Statistical Reporting Errors and Collaboration on Statistical Analyses in Psychological Science by Coosje L. S. Veldkamp, et al. (PLOS Published: December 10, 2014 DOI: 10.1371/journal.pone.0114876)
Abstract:
Statistical analysis is error prone. A best practice for researchers using statistics would therefore be to share data among co-authors, allowing double-checking of executed tasks just as co-pilots do in aviation. To document the extent to which this ‘co-piloting’ currently occurs in psychology, we surveyed the authors of 697 articles published in six top psychology journals and asked them whether they had collaborated on four aspects of analyzing data and reporting results, and whether the described data had been shared between the authors. We acquired responses for 49.6% of the articles and found that co-piloting on statistical analysis and reporting results is quite uncommon among psychologists, while data sharing among co-authors seems reasonably but not completely standard. We then used an automated procedure to study the prevalence of statistical reporting errors in the articles in our sample and examined the relationship between reporting errors and co-piloting. Overall, 63% of the articles contained at least one p-value that was inconsistent with the reported test statistic and the accompanying degrees of freedom, and 20% of the articles contained at least one p-value that was inconsistent to such a degree that it may have affected decisions about statistical significance. Overall, the probability that a given p-value was inconsistent was over 10%. Co-piloting was not found to be associated with reporting errors.

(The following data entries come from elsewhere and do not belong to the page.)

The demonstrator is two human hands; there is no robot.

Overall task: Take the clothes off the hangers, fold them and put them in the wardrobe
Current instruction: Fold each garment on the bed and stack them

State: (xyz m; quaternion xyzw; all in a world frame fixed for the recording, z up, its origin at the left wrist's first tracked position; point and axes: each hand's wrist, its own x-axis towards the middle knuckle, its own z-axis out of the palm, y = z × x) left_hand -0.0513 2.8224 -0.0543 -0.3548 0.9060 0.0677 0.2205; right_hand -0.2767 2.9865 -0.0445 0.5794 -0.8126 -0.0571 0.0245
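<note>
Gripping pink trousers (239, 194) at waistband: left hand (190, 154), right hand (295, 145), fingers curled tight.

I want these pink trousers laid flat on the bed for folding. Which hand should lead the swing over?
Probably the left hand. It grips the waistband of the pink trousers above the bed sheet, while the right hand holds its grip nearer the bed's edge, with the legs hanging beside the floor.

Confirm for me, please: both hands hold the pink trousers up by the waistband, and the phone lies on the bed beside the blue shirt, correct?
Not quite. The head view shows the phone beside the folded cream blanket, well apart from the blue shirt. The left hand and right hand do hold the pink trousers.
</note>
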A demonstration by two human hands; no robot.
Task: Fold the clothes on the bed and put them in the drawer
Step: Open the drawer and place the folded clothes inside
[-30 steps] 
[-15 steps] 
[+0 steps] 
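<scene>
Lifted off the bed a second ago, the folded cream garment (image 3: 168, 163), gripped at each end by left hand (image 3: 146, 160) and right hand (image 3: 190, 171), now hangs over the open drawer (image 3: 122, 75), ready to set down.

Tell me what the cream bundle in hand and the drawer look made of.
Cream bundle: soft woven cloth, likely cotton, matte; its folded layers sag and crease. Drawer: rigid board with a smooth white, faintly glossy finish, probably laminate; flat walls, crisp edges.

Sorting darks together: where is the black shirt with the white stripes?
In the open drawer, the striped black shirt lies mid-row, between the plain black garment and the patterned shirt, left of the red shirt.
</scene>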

If you are relying on statistical reports from psychology publications, you need to keep the last part of that abstract firmly in mind:
Overall, 63% of the articles contained at least one p-value that was inconsistent with the reported test statistic and the accompanying degrees of freedom, and 20% of the articles contained at least one p-value that was inconsistent to such a degree that it may have affected decisions about statistical significance. Overall, the probability that a given p-value was inconsistent was over 10%. Co-piloting was not found to be associated with reporting errors.
That is an impressive error rate. Imagine incorrect GPS locations 63% of the time and your car starting only 80% of the time. I would take that as a sign that something was seriously wrong.
Not an amazing results considering reports of contamination in genome studies and bad HR data, not to mention that only 6% of landmark cancer research projects could be replicated.
At the root of the problem are people. People just like you and me.
People who did not follow (or in some cases record) a well defined process that included independent verification results they obtained.
Independent verification is never free but then neither are the consequences of errors. Choose carefully.